* **Directions for this task**:
Output, word for word, every line from the start of the listing down to and including the line that contains "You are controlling"; include nothing else.
[Start of Attachment]
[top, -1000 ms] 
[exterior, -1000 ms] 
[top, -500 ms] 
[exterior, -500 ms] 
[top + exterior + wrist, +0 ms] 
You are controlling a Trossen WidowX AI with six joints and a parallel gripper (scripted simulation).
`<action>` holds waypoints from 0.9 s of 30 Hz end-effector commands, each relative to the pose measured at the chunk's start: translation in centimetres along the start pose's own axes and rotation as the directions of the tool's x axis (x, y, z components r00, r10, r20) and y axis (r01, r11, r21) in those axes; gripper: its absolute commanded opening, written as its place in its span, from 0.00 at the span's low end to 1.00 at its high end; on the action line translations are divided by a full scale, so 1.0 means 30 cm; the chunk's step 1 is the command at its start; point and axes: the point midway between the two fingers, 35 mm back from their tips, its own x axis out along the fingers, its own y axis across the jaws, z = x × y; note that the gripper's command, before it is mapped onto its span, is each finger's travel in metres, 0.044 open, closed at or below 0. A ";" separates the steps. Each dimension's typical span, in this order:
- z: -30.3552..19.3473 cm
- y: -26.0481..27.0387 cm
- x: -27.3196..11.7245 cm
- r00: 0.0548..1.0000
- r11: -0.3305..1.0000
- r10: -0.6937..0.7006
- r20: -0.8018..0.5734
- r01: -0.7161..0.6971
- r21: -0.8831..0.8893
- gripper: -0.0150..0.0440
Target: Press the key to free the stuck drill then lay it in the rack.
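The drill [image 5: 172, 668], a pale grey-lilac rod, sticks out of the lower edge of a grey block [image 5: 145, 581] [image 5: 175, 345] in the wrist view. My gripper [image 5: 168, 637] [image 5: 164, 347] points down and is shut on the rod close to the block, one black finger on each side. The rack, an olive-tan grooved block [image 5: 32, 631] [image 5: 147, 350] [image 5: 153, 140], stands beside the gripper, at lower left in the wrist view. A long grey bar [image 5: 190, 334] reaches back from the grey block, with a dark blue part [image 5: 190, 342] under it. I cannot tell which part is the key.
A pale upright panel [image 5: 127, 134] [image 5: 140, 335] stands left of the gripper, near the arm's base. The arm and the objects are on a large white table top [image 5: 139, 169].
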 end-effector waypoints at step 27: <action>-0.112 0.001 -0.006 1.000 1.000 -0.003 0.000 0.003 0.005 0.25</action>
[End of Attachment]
* **Final answer**:
[top, -1000 ms] 
[exterior, -1000 ms] 
[top, -500 ms] 
[exterior, -500 ms] 
[top + exterior + wrist, +0 ms] 
You are controlling a Trossen WidowX AI with six joints and a parallel gripper (scripted simulation).

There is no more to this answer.